> [What to do]:
Could you print only the lines from the one containing "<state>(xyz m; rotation" through the end of the listing below, unchanged?

### Recorded information ###

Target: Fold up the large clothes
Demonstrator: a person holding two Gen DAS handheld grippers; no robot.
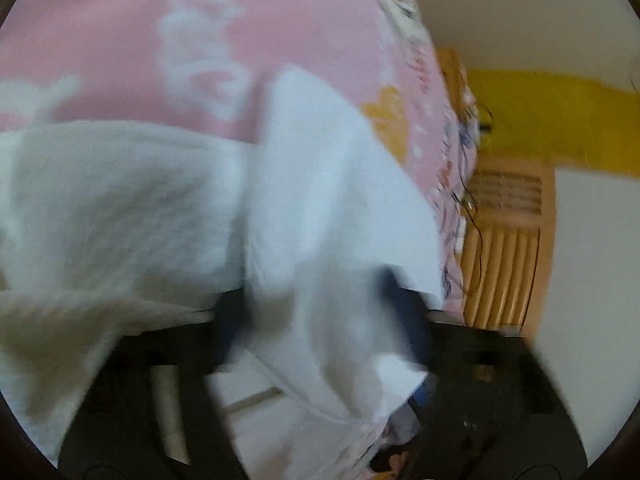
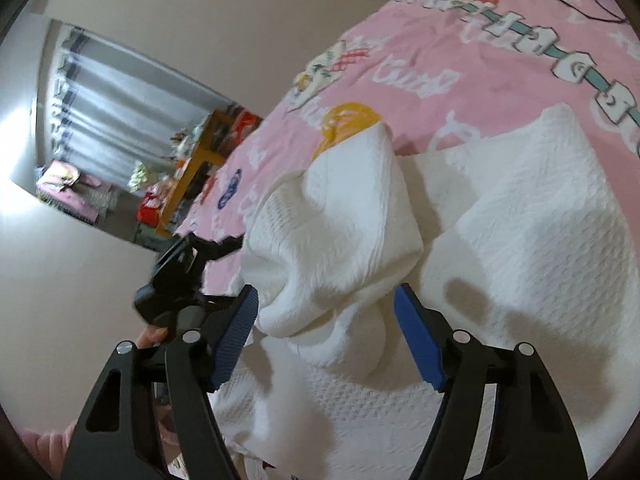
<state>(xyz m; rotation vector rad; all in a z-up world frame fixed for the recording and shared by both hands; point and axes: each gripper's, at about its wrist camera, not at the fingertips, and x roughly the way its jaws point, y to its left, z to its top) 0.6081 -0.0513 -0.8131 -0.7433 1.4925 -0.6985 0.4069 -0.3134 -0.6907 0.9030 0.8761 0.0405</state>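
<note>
While the left view is smeared with blur, I can make out the white garment (image 1: 304, 216) draped straight over my left gripper (image 1: 320, 316), its textured cloth covering the gap between the dark blue finger pads (image 1: 404, 312). Cloth hides the tips, so I cannot tell whether that claw is clamped or merely under the fabric. Ahead of it and to its left lies the pink bedspread (image 1: 120, 40) with white lettering; off to its right stands a wooden slatted piece (image 1: 504, 264) against a wall with a yellow band (image 1: 560, 120). From the right view things are sharp. My right gripper (image 2: 326, 312) stands with its jaws spread wide, the blue ribbed pads (image 2: 236, 328) well apart and neither one pressing cloth flat. A bunched, rounded fold of the white garment (image 2: 340, 232) sits between and just ahead of the pads, bulging up toward the lens; more of the same fabric spreads flat to the right of the claw and beneath it. Shadows of the fingers fall on that flat part. Beyond the bunch, the pink bedspread (image 2: 460, 64) runs away forward and right, printed with a teal and white letter strip and a yellow shape just past the top of the fold. Left of the right claw I see the black body of the left gripper (image 2: 180, 280), with fingertips of a hand (image 2: 154, 336) on it. Farther left, a mirror (image 2: 112, 128) on the wall shows curtains and clutter.
</note>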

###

> [Exercise output]:
<state>(xyz m; rotation vector rad; all in a z-up world frame fixed for the recording and shared by both hands; point and axes: each gripper's, at about its wrist camera, not at the fingertips, and x roughly the way its jaws point, y to its left, z to its top) 0.6081 -0.0513 -0.8131 -0.7433 1.4925 -0.6985 0.4069 -0.3134 -0.6907 0.9030 0.8761 0.0405</state>
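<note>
While the left view is smeared with blur, I can make out the white garment (image 1: 304, 216) draped straight over my left gripper (image 1: 320, 316), its textured cloth covering the gap between the dark blue finger pads (image 1: 404, 312). Cloth hides the tips, so I cannot tell whether that claw is clamped or merely under the fabric. Ahead of it and to its left lies the pink bedspread (image 1: 120, 40) with white lettering; off to its right stands a wooden slatted piece (image 1: 504, 264) against a wall with a yellow band (image 1: 560, 120). From the right view things are sharp. My right gripper (image 2: 326, 312) stands with its jaws spread wide, the blue ribbed pads (image 2: 236, 328) well apart and neither one pressing cloth flat. A bunched, rounded fold of the white garment (image 2: 340, 232) sits between and just ahead of the pads, bulging up toward the lens; more of the same fabric spreads flat to the right of the claw and beneath it. Shadows of the fingers fall on that flat part. Beyond the bunch, the pink bedspread (image 2: 460, 64) runs away forward and right, printed with a teal and white letter strip and a yellow shape just past the top of the fold. Left of the right claw I see the black body of the left gripper (image 2: 180, 280), with fingertips of a hand (image 2: 154, 336) on it. Farther left, a mirror (image 2: 112, 128) on the wall shows curtains and clutter.
</note>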

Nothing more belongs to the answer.